• [Your objective]:
A complete response lists each line of the data below that includes the word "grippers".

[Collected data]

■ ■ ■ ■ ■ ■ ■

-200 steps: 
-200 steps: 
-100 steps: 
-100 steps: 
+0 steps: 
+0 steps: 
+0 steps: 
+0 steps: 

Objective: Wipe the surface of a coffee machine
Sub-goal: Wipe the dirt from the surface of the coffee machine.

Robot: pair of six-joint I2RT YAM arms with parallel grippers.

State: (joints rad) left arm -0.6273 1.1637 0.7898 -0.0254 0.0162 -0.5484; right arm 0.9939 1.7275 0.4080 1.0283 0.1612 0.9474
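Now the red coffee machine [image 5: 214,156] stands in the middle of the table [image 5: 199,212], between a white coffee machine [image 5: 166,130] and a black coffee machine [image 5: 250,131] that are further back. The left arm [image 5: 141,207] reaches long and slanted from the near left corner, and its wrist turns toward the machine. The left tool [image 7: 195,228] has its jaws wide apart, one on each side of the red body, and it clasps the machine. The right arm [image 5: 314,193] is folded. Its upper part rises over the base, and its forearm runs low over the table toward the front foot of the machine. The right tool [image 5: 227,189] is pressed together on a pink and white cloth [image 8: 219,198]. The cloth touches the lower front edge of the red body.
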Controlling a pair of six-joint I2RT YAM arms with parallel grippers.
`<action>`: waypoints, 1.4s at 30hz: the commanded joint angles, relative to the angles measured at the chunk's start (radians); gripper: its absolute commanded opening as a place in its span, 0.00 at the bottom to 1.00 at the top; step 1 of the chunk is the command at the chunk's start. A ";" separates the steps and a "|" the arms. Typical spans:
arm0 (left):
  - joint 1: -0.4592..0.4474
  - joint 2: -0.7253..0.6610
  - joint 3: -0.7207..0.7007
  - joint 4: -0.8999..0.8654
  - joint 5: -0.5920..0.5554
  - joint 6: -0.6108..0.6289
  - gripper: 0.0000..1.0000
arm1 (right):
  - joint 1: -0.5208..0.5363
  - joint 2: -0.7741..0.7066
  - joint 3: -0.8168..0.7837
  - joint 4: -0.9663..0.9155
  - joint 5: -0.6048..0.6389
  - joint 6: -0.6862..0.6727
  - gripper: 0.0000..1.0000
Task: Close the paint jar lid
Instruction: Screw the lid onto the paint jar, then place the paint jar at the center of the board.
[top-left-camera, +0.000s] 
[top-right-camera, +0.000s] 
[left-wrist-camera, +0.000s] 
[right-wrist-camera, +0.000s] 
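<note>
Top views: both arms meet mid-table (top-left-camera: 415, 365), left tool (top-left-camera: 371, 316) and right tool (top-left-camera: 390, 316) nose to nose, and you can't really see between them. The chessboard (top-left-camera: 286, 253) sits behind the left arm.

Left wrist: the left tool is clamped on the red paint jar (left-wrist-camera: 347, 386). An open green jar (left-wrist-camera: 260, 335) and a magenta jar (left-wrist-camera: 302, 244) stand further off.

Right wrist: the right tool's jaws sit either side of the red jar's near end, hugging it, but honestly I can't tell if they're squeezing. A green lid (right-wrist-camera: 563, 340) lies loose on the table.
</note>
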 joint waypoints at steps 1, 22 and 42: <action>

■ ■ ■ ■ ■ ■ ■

• [Task result]:
Robot: pair of six-joint I2RT YAM arms with parallel grippers.
Controlling a pair of six-joint I2RT YAM arms with parallel grippers.

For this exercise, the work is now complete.